Priority 7: The use of good methods to improve signal detection using electronic health records rather than just spontaneous reporting. This should utilize knowledge of pharmacology and look at longer term reactions as well as immediate ones.
Priorities for research – sources and quality of the available data
With increasing use of databases there is a danger that errors in the recorded data, missing data for expected variables and the complete absence of some variables may not be fully recognized. Data that are recorded for routine care may be interpretable, even in the presence of errors, but may make research difficult or may produce misleading results. There is a need for more research on the impact of missing data in pharmacoepidemiology. A Bayesian approach has been suggested for estimating the effect of unmeasured confounding , but it has not yet been shown to have wide validity.
While databases provide relatively quick answers, studies that are set up to collect data on a specific question still have a role. The prospective collection of data allows all the relevant variables to be collected and has the potential to provide reliable answers. A group led by Abenhaim has shown that this can provide relatively rapid answers, with a useful paper on Guillain–Barré syndrome and its relation to influenza virus and immunization . It is important to ensure that pharmacoepidemiology does not simply become analysis of databases. Their limitations must be acknowledged and the need to allow for a variety of data sources to answer questions is important.

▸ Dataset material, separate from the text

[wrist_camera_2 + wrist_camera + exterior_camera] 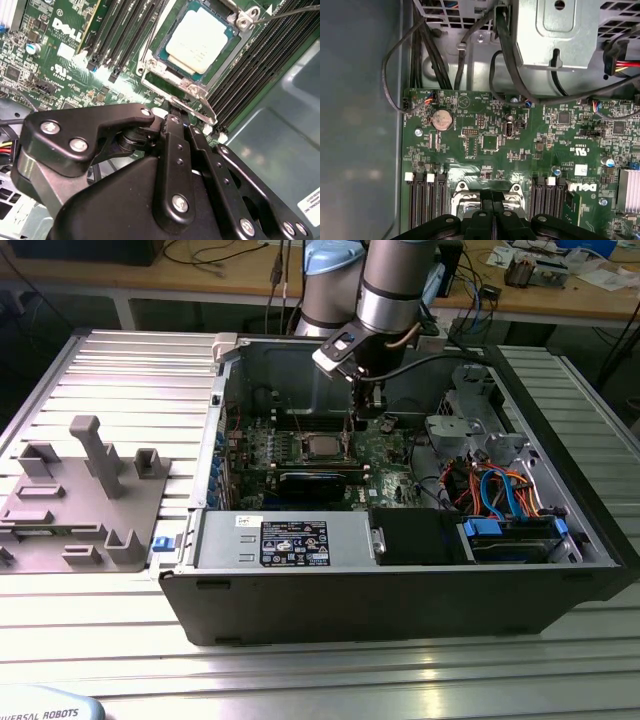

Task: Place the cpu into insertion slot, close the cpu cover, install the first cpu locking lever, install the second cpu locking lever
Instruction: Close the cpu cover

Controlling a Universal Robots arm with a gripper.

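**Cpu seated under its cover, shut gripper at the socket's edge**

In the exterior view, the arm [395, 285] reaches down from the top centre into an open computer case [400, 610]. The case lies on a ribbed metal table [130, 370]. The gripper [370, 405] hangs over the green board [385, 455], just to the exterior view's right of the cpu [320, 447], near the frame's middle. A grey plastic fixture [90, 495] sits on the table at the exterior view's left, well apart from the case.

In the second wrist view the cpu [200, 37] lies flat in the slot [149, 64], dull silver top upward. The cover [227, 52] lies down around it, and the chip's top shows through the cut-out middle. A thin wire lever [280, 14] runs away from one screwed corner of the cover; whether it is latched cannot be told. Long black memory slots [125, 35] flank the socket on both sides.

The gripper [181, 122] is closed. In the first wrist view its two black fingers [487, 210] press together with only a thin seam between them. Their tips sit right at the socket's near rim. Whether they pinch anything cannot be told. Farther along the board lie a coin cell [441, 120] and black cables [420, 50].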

Diagnoses and drug prescriptions have been validated in many databases, most notably in the General Practice Research Database , and it is important that such validation continues. It cannot be assumed that quality of data remains high over many years. It is not exciting, but as a basis for good research it is a priority that checks continue to be made.
Priority 8: The possibility of linkage with other data sources, such as cancer registries, allows for validation of data and such developments are to be welcomed and will bring new challenges.

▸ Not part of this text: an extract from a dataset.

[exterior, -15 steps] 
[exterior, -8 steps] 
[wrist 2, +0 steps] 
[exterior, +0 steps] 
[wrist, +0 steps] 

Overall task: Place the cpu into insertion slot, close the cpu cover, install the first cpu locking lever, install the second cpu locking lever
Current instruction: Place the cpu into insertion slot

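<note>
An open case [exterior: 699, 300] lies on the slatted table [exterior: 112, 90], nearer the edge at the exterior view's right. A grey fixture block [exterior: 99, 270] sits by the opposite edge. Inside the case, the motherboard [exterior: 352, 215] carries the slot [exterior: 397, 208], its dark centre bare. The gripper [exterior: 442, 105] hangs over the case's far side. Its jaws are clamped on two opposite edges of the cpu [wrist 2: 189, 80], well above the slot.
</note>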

Pharmacoepidemiology is a fascinating field, with major intellectual challenges. The research priorities that are listed above do not require major resources, but the general issue of funding is itself a priority. There is a danger that whether or not industry funding leads to bias, the perception among the public and some journal editors is that it is likely to lead to results favourable to industry. There are financial pressures and pressures from patients to bring new drugs to market early, but there has not been the same pressure in the past to have effective post-marketing monitoring. New legislation in Europe (and in the USA) is changing this. The European Union has made funding available in recent years for pharmacoepidemiology, but the UK record has not been as good. It is always easier, it seems, to obtain funding for molecular biology, so much research has had to rely on industry. Drug safety leads to major public concerns, but these concerns have not been followed by notable public funding. There is a need for funding of the methods and infrastructure that allow groups to be able to carry out studies relatively rapidly. The pressure to have almost immediate answers is great, but this must not lead to a reduction in quality.
I am grateful to Professor Liam Smeeth and Dr Sara Thomas, who made very helpful comments on an early draft of this paper. They are not responsible for errors that remain.